- **Task objective**: Work out how many lines of the listing hold "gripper", then state only that count.

- **Collected material**:
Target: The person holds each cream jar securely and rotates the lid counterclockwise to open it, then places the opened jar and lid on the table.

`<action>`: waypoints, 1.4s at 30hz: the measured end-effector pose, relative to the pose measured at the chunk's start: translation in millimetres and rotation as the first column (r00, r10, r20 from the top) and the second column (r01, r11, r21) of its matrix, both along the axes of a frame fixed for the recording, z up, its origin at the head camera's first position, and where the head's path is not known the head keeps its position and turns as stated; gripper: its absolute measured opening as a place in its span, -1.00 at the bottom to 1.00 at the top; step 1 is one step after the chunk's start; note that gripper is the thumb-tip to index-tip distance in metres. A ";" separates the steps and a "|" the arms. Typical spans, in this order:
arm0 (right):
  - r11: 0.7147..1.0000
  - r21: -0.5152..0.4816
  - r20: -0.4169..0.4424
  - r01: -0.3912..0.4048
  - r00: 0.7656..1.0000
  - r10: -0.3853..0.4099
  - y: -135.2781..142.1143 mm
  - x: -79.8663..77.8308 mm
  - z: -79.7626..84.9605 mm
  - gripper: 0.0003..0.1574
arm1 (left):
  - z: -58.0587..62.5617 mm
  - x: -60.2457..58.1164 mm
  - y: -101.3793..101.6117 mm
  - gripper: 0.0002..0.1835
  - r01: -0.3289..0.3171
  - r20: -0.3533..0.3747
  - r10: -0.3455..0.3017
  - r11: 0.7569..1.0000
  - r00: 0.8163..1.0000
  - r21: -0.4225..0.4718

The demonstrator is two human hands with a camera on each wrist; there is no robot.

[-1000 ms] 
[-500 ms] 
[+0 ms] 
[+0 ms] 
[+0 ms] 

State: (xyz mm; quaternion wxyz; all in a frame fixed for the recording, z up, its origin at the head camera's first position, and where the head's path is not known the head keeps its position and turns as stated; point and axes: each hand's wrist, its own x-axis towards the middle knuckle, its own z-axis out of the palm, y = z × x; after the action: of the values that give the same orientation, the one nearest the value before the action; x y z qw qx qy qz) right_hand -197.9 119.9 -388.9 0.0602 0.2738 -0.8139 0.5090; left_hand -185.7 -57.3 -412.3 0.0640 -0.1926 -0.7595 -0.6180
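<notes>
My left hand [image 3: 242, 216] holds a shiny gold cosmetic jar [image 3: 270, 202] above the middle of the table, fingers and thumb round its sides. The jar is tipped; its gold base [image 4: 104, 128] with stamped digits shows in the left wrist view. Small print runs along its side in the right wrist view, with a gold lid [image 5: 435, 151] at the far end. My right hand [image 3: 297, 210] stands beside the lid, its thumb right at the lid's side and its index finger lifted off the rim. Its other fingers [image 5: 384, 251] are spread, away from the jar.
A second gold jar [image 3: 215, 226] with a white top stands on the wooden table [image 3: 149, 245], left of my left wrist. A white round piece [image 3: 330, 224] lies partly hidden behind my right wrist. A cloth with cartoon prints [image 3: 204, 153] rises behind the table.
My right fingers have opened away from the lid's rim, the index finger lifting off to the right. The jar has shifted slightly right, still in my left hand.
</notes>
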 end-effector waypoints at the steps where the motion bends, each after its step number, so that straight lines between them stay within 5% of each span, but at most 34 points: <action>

- **Your response**: 3